The output from any of the rectifier circuit is not purely dc but also has some ac components called ripples, along it. The ripples are maximum in the single phase half-wave rectifier and being reduced in the full-wave rectifier and being reduced further with the increase in the number of phases.
Such supply is not useful for driving sophisticated electronic devices/circuits. Of course, for a circuit such as battery charger the pulsating nature of supply available from a rectifier is no great detriment as long as the dc level provided results in charging of battery. But for supply circuits to radio or tape-recorder the pulsating dc results in 50 – (or 100) Hz signal appearing in the output, thereby making the operation of the overall circuit poor. For such applications, as well as for many more, the output dc developed will have to be much steady or smoother than that of the pulsating dc obtained directly from half-wave or full-wave rectifier circuits.
Hence, it becomes essential to reduce the ripples from the pulsating dc supply available from rectifier circuits to the minimum. This is achieved by using a filter or smoothing circuit which removes (or filters out) the ac components and allows only the dc component to reach the load.

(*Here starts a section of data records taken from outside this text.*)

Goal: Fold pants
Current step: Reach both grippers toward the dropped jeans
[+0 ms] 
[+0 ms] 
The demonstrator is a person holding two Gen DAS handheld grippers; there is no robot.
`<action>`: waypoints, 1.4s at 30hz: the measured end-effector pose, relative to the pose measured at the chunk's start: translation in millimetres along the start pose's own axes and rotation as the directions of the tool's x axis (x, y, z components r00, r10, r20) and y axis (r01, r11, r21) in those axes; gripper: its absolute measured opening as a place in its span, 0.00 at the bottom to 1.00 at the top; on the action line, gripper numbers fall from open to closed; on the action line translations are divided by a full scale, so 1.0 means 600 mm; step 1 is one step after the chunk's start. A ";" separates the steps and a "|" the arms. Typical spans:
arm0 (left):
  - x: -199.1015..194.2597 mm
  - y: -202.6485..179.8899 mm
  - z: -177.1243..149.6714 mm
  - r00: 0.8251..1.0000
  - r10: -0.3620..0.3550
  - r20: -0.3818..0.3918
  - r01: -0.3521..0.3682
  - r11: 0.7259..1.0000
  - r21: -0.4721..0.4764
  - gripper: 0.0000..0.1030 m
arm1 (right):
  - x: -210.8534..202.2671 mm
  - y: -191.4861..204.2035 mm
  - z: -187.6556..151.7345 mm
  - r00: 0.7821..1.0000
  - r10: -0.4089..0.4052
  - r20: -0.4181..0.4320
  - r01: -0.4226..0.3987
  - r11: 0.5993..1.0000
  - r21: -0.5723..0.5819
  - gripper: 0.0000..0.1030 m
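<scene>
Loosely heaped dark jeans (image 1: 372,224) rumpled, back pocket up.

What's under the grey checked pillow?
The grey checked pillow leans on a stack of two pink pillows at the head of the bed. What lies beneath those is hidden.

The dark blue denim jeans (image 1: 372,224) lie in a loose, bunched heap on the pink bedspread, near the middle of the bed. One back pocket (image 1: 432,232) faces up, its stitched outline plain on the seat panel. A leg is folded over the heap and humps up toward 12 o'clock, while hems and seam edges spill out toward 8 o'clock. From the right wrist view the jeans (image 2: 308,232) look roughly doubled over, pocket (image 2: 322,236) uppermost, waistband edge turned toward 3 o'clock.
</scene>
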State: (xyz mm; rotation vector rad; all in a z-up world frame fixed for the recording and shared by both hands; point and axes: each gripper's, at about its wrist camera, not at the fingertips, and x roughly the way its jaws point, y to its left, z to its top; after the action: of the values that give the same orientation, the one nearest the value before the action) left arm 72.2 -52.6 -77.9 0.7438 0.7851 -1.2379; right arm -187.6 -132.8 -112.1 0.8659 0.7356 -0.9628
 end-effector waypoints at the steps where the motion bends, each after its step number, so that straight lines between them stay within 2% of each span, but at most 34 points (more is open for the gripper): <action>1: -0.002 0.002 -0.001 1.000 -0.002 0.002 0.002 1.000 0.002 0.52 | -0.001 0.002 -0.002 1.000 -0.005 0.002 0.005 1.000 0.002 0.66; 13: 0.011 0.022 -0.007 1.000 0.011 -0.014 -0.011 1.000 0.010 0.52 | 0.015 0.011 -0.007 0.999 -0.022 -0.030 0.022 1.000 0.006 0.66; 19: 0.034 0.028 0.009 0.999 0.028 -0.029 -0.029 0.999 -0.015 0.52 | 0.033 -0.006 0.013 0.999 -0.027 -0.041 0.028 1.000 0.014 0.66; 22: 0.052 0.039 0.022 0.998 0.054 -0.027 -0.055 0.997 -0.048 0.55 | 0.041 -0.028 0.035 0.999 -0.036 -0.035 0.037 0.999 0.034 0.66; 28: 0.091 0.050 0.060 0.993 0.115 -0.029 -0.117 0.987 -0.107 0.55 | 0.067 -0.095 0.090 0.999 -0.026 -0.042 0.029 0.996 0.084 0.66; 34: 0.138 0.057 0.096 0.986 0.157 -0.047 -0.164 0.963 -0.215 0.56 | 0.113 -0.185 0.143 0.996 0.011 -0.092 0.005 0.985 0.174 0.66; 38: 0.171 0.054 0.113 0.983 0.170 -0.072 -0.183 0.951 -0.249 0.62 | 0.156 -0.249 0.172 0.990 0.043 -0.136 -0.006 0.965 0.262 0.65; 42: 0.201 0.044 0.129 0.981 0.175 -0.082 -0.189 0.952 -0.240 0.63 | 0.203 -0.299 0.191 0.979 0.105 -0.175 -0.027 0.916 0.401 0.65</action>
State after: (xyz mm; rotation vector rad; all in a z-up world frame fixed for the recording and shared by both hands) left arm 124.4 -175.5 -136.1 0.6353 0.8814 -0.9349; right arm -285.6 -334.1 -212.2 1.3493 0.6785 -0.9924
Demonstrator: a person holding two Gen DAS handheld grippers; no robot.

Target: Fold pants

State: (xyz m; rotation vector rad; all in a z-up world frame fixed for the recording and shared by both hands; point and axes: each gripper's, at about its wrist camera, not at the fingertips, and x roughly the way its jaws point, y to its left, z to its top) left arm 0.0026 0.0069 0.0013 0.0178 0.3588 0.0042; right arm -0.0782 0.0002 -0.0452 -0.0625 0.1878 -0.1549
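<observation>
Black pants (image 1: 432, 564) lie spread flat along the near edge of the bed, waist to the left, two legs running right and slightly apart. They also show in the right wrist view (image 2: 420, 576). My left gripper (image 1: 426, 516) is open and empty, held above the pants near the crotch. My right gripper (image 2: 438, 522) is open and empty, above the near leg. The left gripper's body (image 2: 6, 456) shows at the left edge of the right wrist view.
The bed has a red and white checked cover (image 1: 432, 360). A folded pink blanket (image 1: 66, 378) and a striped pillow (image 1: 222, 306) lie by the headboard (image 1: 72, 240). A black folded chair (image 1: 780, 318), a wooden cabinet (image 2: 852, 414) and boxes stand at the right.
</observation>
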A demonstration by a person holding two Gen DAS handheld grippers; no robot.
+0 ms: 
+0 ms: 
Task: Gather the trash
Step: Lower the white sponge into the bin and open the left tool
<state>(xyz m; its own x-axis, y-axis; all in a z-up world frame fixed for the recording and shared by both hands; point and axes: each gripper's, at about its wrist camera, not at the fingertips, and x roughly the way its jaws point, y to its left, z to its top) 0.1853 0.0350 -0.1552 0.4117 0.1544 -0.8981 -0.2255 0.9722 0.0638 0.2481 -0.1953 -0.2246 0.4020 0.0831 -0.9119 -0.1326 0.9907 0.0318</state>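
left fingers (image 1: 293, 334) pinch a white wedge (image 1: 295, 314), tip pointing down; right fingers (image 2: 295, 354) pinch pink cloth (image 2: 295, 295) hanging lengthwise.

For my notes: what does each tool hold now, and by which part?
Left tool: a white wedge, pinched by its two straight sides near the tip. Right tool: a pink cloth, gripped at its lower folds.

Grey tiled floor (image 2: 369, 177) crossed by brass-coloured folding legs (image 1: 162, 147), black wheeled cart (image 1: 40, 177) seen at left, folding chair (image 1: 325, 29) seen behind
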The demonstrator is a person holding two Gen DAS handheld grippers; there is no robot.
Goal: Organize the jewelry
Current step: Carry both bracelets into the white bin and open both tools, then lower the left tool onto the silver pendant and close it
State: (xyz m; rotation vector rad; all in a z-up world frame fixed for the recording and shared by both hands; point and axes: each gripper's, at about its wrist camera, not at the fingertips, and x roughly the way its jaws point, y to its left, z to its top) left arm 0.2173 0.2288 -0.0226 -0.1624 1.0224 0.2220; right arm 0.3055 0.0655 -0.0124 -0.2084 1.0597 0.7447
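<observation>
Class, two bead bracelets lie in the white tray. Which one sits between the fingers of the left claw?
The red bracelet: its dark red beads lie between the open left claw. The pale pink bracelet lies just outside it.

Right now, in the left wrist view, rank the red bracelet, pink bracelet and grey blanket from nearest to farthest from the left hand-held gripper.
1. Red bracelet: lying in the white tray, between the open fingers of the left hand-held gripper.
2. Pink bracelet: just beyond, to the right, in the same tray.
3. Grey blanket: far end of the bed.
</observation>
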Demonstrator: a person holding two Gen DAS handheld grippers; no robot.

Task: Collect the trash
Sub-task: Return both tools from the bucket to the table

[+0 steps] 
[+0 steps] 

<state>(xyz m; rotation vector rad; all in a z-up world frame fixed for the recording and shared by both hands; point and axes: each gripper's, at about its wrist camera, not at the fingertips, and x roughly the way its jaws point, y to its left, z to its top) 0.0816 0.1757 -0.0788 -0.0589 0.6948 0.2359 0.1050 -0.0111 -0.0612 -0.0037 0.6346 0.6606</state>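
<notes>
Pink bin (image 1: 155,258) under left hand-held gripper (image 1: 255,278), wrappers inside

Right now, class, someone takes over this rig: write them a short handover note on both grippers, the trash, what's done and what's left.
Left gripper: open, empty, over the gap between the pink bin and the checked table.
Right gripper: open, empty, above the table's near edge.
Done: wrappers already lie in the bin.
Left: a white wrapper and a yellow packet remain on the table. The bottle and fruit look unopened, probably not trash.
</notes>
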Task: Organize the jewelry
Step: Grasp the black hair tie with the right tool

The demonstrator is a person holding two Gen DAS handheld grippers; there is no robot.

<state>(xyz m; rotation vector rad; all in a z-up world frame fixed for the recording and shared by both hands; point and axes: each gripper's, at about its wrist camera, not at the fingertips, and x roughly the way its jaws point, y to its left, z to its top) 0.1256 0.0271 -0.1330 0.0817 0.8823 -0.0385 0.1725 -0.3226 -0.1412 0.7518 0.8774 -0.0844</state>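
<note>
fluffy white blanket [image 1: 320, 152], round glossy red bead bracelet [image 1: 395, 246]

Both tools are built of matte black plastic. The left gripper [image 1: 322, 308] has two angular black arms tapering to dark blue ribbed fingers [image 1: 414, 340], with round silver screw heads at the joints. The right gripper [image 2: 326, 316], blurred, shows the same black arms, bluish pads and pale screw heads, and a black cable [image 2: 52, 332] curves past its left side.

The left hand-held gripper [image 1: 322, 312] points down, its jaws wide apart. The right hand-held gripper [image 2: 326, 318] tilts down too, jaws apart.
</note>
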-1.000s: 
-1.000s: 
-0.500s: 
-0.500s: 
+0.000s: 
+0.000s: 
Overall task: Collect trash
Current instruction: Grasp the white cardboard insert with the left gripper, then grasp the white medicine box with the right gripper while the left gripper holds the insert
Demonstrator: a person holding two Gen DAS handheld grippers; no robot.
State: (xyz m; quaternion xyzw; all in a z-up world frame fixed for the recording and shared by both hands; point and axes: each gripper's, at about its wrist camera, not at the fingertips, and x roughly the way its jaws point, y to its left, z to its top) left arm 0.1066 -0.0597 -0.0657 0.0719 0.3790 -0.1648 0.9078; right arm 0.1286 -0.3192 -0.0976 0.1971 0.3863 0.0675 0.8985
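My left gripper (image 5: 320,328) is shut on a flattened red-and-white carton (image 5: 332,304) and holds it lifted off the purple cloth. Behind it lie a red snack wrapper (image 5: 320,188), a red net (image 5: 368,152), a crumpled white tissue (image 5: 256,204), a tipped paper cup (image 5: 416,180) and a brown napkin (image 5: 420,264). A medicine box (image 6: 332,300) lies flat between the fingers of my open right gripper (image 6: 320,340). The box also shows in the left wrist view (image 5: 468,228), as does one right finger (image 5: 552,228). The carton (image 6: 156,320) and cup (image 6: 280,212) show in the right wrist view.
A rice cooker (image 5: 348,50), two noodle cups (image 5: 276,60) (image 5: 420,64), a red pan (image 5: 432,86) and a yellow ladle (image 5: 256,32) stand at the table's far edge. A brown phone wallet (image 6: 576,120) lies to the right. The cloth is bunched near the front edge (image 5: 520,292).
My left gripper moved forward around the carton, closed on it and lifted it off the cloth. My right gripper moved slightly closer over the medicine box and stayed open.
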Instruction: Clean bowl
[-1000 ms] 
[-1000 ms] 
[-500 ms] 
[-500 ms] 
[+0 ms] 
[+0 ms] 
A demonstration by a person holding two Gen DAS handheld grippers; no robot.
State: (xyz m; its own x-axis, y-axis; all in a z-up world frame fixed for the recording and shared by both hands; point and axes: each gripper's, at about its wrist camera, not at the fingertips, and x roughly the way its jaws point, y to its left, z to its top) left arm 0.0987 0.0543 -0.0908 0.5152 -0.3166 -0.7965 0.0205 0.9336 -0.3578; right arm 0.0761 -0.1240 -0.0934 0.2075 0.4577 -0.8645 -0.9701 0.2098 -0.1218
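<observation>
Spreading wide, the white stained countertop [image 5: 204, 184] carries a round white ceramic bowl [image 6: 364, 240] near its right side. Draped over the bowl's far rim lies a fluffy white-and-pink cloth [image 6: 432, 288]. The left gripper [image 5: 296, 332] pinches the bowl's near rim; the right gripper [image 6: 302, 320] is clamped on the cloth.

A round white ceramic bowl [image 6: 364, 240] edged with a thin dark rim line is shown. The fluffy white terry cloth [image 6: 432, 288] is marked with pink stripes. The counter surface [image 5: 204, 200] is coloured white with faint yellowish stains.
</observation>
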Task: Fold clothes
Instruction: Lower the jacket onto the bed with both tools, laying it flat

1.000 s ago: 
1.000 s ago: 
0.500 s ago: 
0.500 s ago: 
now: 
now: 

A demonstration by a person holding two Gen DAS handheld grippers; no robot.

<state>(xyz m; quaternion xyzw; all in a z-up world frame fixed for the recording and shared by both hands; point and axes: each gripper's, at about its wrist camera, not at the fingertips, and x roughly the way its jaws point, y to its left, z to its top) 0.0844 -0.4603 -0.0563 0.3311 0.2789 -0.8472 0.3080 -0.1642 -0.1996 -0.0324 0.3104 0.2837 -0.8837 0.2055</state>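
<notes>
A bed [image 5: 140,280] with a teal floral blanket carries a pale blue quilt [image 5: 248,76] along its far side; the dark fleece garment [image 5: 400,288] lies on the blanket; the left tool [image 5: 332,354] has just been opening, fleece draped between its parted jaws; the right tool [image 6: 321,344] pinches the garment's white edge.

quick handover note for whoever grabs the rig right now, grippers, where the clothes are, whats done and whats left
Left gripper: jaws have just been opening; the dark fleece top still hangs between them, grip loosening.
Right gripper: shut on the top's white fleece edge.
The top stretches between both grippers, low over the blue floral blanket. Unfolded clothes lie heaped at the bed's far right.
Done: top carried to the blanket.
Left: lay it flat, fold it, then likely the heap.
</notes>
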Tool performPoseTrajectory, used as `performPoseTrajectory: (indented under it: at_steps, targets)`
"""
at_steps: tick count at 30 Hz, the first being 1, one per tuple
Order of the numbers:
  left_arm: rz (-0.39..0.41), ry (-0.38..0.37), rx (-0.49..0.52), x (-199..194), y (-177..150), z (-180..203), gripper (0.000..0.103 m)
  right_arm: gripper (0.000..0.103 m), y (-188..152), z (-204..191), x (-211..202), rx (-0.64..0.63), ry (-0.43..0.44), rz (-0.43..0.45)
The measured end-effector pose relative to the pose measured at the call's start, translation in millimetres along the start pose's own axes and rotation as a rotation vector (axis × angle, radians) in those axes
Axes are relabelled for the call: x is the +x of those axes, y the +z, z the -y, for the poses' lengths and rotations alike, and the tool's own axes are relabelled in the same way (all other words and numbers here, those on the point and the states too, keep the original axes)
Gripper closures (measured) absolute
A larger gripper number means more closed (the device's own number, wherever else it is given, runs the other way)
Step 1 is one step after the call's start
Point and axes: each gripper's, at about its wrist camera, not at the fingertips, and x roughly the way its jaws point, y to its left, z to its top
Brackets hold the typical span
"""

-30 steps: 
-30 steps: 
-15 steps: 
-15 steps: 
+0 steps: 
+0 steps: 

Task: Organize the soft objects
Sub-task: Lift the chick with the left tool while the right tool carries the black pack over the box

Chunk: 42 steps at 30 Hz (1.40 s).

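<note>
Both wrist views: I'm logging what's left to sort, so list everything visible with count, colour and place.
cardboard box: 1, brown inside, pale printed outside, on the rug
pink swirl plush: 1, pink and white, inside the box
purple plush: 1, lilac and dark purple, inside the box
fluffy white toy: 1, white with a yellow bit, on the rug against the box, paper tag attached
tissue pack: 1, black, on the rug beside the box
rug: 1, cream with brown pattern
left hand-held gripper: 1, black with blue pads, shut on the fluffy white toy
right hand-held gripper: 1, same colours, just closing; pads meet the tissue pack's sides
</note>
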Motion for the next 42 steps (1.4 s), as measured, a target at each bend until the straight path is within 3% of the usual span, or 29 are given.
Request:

Obviously, a filter circuit should be placed between, the rectifier and the load, as shown in figure.
A filter circuit is a device that converts pulsating output of a rectifier into a steady dc level.
A filter is generally a combination of inductors L and Capacitors C. The filtering action of L and C depends upon the facts that an inductor allows only dc and a capacitor allows ac only to pass. So a suitable L and C network can effectively filter out (or remove) the ac components from the rectified output.